立ち向かう振りの妄想癖

読んだ本の感想を雑に放ります(ミステリ多め)。超不定期更新です。

『アルジャーノンに花束を』 ダニエル・キース

内容(amazonより引用)

32歳になっても幼児なみの知能しかないチャーリイ・ゴードン。そんな彼に夢のような話が舞いこんだ。大学の先生が頭をよくしてくれるというのだ。これにとびついた彼は、白ネズミのアルジャーノンを競争相手に検査を受ける。やがて手術によりチャーリイの知能は向上していく…天才に変貌した青年が愛や憎しみ、喜びや孤独を通して知る人の心の真実とは?全世界が涙した不朽の名作。著者追悼の訳者あとがきを付した新版。

 

感想(ネタバレなし)

※以下はネタバレ箇所を隠した感想です※

読後、少し呆然としてしまった。
これ程までに読者の心に爪痕を残す物語もそうないだろう。

まず触れるべき点は秀逸すぎるプロットだ。
知的障がいを持った人間が、手術により徐々に高い知性を獲得していく。
類稀なストーリーが、巧みな文章表現によって展開される。

ただ、本書が名作たる所以は表面的な奇抜さになく、視点の反転により暴かれる人間の残酷な本性にある。
周りの人を慕い、賢くなりたいと真っすぐに願っていたチャーリィが、時間を経るごとに、人間としての尊厳を踏み躙られた過去を理解できるようになってしまう。その心境の変化がただただ辛い。

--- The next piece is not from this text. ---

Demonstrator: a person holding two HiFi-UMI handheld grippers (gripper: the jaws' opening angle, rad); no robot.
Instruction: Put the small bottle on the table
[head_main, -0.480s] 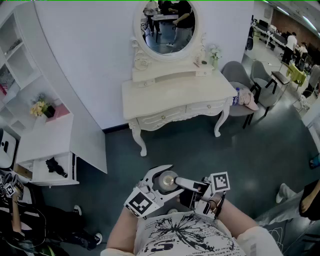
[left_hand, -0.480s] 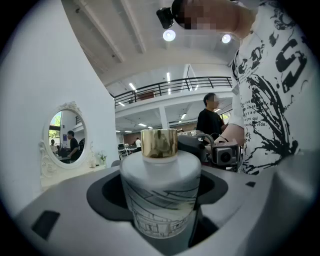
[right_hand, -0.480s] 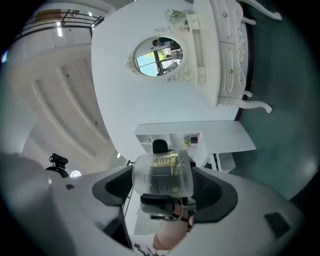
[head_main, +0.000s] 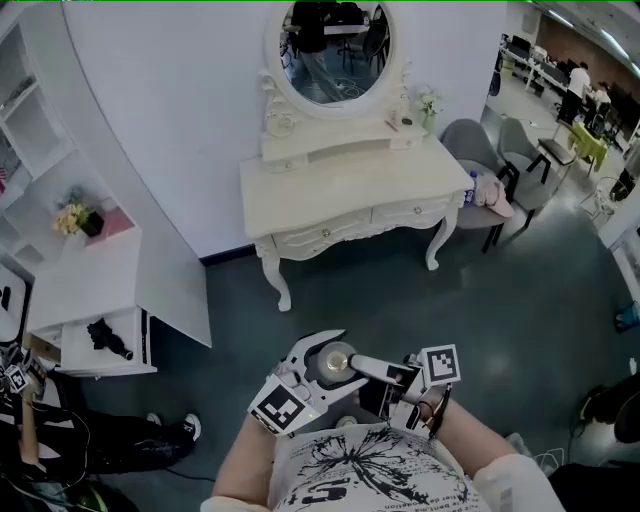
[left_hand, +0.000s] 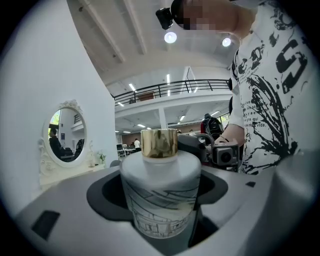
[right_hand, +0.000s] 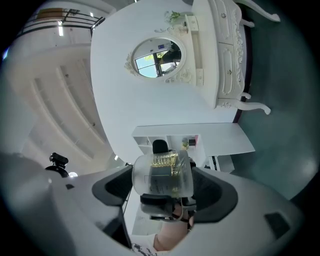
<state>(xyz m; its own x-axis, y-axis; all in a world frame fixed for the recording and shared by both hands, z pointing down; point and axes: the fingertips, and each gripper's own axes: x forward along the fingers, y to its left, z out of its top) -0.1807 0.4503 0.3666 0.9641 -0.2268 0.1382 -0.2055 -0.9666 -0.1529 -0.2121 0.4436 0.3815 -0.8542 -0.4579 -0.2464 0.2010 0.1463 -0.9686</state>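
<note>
A small frosted white bottle (head_main: 335, 358) with a gold cap and a line drawing on its side stands upright in my left gripper (head_main: 334, 364), which is shut on its body, held just in front of the person's chest. In the left gripper view the bottle (left_hand: 161, 195) fills the gap between the left gripper's (left_hand: 162, 175) dark pads. My right gripper (head_main: 356, 366) faces it from the right, jaws wide open, tips close to the bottle. In the right gripper view the bottle (right_hand: 162, 175) shows between the right gripper's (right_hand: 163, 171) tips. The white dressing table (head_main: 340, 195) stands ahead across the floor.
An oval mirror (head_main: 335, 50) sits on the table's back. A white shelf unit (head_main: 90, 280) with an open drawer stands at the left. Grey chairs (head_main: 485, 150) are to the table's right. A person (head_main: 40, 440) is on the floor at lower left.
Both grippers and the bottle have kept still. The figures reflected in the mirror have gone, and the person at the lower right edge has moved mostly out of view.
</note>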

特に腹が立ったのが彼の母の盲目さで、その身勝手な振る舞いにフィクションの人物であることを忘れて本気で嫌いになった。

終盤の展開は輪をかけて心が痛む。
人の心とかないんか?

ラスト数ページは、涙を禁じえなかった。
ただ、僕は今も、チャーリィが幸せだったか不幸せだったかの答えを出せずに、考えている。

感動の名作などという言葉では消化できない、凄まじい作品だった。

 

評価:10点

2023/10/9 読了

 

以下、ネタバレ箇所を含めた感想

 

 

 

 

 

 

 

 

 

 

感想(ネタバレあり)

読後、少し呆然としてしまった。
これ程までに読者の心に爪痕を残す物語もそうないだろう。

まず触れるべき点は秀逸すぎるプロットだ。
知的障がいを持った人間が、手術により徐々に高い知性を獲得していく。
類稀なストーリーが、巧みな文章表現によって展開される。

ただ、本書が名作たる所以は表面的な奇抜さになく、視点の反転により暴かれる人間の残酷な本性にある。
周りの人を慕い、賢くなりたいと真っすぐに願っていたチャーリィが、時間を経るごとに、人間としての尊厳を踏み躙られた過去を理解できるようになってしまう。その心境の変化がただただ辛い。

特に腹が立ったのが彼の母の盲目さで、その身勝手な振る舞いにフィクションの人物であることを忘れて本気で嫌いになった。

終盤の展開は輪をかけて心が痛む。
一度得た知性を段々と失わせるとか鬼畜の所業だろ。
人の心とかないんか?

ラスト数ページは、汚れのないやさしさに打ち震え、涙を禁じえなかった。
ただ、僕は今も、チャーリィが幸せだったか不幸せだったかの答えを出せずに、考えている。

感動の名作などという言葉では消化できない、凄まじい作品だった。